TASK PROMPT:
Of the lines listed below, return exactly those that run from the line containing "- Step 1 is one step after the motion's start" through the line containing "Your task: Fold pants", both included.

INPUT FOR THIS TASK:

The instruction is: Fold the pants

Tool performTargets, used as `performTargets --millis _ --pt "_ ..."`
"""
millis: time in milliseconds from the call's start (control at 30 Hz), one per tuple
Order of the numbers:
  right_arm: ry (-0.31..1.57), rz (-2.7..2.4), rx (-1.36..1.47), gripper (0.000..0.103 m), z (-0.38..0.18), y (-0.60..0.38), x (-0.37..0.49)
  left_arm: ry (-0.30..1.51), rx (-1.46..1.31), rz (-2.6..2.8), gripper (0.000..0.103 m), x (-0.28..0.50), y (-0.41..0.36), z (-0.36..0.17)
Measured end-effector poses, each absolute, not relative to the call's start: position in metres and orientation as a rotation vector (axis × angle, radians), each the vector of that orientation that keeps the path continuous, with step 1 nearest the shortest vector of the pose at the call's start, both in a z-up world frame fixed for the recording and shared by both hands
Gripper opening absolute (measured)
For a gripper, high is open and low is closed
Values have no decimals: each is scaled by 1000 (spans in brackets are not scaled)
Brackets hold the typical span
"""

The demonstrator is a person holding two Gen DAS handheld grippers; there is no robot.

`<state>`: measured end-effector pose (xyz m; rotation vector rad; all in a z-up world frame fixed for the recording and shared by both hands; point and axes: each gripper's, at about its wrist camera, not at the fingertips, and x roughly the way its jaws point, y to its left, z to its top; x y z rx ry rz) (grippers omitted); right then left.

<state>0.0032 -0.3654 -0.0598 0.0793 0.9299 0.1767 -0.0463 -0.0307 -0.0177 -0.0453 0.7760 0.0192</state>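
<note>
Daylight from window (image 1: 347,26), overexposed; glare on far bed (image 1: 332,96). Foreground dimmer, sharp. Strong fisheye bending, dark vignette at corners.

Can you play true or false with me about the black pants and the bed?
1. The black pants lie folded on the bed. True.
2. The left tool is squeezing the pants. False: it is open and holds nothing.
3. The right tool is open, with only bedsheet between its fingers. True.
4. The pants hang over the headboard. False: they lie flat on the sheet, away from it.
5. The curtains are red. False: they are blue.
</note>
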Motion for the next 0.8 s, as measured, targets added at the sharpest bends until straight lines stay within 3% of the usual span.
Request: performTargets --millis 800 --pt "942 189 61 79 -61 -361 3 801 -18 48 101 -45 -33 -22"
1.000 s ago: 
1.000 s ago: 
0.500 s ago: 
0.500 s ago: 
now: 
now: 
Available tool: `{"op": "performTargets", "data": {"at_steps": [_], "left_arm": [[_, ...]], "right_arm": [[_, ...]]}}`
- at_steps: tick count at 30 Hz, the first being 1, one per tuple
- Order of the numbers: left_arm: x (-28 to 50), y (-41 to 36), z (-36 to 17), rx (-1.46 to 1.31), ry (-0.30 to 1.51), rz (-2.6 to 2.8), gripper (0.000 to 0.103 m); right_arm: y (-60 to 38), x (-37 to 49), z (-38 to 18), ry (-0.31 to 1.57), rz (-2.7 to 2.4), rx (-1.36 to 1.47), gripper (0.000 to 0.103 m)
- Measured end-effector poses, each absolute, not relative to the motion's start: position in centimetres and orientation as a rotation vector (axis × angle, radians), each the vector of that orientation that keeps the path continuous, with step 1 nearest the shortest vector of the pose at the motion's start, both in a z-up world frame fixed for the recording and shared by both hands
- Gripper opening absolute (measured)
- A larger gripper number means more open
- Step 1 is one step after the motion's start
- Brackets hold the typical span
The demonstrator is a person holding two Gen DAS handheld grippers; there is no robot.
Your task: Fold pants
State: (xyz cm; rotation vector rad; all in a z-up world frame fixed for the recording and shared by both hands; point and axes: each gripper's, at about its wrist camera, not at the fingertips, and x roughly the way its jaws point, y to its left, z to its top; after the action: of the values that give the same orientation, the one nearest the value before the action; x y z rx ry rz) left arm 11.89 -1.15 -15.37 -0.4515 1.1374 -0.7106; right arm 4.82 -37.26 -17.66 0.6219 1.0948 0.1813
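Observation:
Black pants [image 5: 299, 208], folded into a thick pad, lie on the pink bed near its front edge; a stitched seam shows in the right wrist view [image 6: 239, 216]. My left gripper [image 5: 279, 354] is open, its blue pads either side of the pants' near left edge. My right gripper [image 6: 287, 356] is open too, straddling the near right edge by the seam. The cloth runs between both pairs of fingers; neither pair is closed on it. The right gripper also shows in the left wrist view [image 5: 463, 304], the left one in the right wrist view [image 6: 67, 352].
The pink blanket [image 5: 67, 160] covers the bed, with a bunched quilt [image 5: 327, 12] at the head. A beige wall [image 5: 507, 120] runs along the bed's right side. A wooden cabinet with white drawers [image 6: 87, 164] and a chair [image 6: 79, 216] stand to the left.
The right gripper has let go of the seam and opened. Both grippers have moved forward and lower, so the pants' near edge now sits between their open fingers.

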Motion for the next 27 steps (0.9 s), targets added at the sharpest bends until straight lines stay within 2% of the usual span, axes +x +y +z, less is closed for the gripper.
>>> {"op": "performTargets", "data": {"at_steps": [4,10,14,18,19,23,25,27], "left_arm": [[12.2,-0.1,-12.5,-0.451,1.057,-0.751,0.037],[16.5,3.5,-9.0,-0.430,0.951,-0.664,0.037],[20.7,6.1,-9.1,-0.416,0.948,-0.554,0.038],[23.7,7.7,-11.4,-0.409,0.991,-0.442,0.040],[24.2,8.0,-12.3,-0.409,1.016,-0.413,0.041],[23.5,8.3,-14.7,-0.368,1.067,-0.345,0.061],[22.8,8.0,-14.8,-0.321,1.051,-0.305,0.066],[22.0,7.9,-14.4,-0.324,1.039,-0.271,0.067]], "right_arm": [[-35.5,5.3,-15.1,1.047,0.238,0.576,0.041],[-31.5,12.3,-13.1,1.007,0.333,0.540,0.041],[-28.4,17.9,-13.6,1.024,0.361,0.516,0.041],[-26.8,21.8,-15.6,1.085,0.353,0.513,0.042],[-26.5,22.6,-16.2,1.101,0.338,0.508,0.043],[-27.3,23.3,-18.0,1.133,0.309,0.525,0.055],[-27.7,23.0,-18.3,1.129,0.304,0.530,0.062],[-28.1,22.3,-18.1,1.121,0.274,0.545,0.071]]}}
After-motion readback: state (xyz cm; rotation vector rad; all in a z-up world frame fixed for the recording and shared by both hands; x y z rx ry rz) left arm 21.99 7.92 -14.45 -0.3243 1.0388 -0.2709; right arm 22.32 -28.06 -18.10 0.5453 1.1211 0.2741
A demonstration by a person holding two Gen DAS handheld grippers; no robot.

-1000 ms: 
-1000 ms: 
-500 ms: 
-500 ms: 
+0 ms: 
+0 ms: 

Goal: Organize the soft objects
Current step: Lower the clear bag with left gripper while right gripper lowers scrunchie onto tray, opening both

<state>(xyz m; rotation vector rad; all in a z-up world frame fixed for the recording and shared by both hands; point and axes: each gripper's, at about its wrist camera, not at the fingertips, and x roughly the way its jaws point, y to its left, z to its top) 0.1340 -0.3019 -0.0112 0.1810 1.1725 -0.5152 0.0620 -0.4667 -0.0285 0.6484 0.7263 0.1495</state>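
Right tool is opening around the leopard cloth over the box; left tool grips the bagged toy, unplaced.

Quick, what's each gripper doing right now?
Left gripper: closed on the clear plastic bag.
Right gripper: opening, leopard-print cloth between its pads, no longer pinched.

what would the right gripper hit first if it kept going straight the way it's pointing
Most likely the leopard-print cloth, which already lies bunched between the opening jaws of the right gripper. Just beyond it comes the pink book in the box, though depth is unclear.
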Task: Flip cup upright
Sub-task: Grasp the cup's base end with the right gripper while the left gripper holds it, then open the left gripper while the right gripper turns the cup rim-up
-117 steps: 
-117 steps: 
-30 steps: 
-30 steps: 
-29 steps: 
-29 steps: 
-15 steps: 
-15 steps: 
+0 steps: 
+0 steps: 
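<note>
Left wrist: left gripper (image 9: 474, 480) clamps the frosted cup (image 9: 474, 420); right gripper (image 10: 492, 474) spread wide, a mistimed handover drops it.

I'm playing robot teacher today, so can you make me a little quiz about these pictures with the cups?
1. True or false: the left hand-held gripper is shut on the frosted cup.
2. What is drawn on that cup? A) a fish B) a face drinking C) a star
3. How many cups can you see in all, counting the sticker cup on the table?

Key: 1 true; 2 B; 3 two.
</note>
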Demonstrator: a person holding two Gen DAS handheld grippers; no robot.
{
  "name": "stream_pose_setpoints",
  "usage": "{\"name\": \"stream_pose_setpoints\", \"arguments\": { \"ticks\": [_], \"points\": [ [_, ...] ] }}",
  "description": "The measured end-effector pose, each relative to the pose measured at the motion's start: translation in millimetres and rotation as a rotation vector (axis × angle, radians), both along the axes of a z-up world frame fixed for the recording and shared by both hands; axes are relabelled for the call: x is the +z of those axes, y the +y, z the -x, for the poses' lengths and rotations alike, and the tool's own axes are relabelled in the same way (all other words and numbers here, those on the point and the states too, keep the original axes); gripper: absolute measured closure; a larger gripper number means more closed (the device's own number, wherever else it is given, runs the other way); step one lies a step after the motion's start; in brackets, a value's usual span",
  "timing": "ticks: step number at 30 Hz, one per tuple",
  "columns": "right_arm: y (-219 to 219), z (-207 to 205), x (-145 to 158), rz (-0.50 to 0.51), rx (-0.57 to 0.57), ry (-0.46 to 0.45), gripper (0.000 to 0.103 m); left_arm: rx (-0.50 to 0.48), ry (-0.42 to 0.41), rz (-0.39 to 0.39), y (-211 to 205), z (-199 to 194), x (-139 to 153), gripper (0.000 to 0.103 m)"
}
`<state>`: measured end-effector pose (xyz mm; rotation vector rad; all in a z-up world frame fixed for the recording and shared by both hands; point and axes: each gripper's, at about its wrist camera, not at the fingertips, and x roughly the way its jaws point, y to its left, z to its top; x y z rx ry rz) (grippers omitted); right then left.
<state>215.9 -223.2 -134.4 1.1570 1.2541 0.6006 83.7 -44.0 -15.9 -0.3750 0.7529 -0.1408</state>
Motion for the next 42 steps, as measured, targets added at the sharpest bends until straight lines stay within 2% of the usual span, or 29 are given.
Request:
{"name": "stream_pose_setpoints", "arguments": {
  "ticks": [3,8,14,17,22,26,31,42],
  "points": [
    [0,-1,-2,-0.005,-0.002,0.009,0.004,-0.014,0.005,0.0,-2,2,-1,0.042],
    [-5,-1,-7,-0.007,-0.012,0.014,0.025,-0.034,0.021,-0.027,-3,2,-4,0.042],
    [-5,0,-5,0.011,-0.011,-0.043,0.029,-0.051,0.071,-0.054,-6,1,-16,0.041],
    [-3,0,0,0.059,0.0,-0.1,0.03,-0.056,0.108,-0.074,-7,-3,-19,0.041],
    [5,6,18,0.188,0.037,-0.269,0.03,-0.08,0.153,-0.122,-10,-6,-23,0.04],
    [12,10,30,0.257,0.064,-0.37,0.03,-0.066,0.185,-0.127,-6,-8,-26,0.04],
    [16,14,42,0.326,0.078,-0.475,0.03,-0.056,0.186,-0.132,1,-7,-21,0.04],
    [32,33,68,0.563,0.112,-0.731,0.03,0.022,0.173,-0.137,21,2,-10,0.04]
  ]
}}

SOLUTION BELOW:
- Step 1 is one step after the motion's start
- Brackets hold the typical span
The demonstrator is a person holding two Gen DAS handheld grippers; there is no robot.
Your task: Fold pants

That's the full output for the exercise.